Egypt expects to produce about 7.5 million tonnes of liquefied natural gas this year, in line with production in 2022, when it shipped 80 per cent of its LNG to Europe, said Mr El Molla.
The North African country and Israel signed a framework agreement with the EU in June to increase LNG sales to European countries. Under the deal, Israeli gas is transported by pipeline to Egypt’s LNG plants before being shipped to Europe.
But expansion in export capacity under the deal will take time and significant investments, industry leaders said during a panel discussion on Tuesday.
Egypt has the capacity to export about 13 million tonnes annually through its Idku and Damietta plants, said Magdy Galal, head of state-run operator EGas.
Adding five production trains to the two plants could bring total capacity to more than 30 million tonnes, but “it is not cheap”, Mr Galal said.
Yossi Abu, chief executive of Israel’s NewMed Energy, said he was confident the two countries would reach a final agreement “that creates a win-win to everybody”.

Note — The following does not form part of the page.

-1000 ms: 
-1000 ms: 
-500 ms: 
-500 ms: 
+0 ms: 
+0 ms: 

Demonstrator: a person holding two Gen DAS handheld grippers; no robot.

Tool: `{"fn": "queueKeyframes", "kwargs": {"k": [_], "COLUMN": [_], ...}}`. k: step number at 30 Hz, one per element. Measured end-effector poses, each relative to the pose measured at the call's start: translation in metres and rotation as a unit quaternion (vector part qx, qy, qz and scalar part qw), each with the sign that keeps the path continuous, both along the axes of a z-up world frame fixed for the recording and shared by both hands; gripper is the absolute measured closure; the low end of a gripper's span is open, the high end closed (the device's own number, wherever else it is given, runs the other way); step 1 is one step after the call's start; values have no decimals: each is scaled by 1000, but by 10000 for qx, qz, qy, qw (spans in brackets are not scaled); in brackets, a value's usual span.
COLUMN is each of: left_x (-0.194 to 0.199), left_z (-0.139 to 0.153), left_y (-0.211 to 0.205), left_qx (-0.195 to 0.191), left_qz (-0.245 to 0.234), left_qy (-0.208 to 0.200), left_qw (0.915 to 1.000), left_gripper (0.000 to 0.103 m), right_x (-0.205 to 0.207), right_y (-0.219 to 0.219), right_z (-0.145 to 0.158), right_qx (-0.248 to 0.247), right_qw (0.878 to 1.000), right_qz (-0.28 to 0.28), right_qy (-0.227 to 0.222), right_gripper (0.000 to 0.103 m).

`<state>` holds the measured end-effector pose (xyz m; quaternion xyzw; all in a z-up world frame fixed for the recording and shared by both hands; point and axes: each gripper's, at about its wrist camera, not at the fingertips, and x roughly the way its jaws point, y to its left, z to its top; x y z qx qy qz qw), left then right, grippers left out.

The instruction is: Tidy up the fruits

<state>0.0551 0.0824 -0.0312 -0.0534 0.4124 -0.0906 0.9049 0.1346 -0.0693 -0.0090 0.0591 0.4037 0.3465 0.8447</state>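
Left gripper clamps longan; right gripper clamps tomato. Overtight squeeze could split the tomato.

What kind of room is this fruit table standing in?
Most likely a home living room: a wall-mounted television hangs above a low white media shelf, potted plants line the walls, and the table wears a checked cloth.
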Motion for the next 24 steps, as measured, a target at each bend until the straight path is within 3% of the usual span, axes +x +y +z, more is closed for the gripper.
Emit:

In Egypt, Chevron and Eni recently made a “significant” gas discovery at their Nargis block off North Sinai, reportedly in the range of 100 billion cubic metres. Each company holds a 45 per cent interest while state-owned Tharwa Petroleum holds the remaining 10 per cent.
Chevron entered the Egyptian market in 2020, picking up four exploration blocks and another two when it acquired Noble Energy.
It also has a 40 per cent stake in Israel’s mammoth gasfield Leviathan and 25 per cent in Tamar.
Chevron International’s president for exploration and production Clay Neff said at the conference on Tuesday that the US company is “pursuing some very important expansion of those assets”.
While Chevron has committed to lowering its emissions to 35 per cent by 2028 and reaching net zero by 2050, Mr Neff said that “gas is going to play a key role for decades to come”.
“We’re unapologetically going to grow our traditional business. We know the world needs it,” he said.
Chevron and Egypt’s Petroleum Ministry also signed an agreement this week to co-operate on projects to lower its carbon footprint, including reducing methane emissions.
Chevron has halved its methane emissions since 2016, according to Mr Neff.
Several industry leaders spoke of the energy “trilemma” of affordability, availability and sustainability.
“We need to keep now a firm eye on where we are going, how to turn this crisis into a foundation for a more sustainable energy future,” EU energy commissioner Kadri Simson said at the event.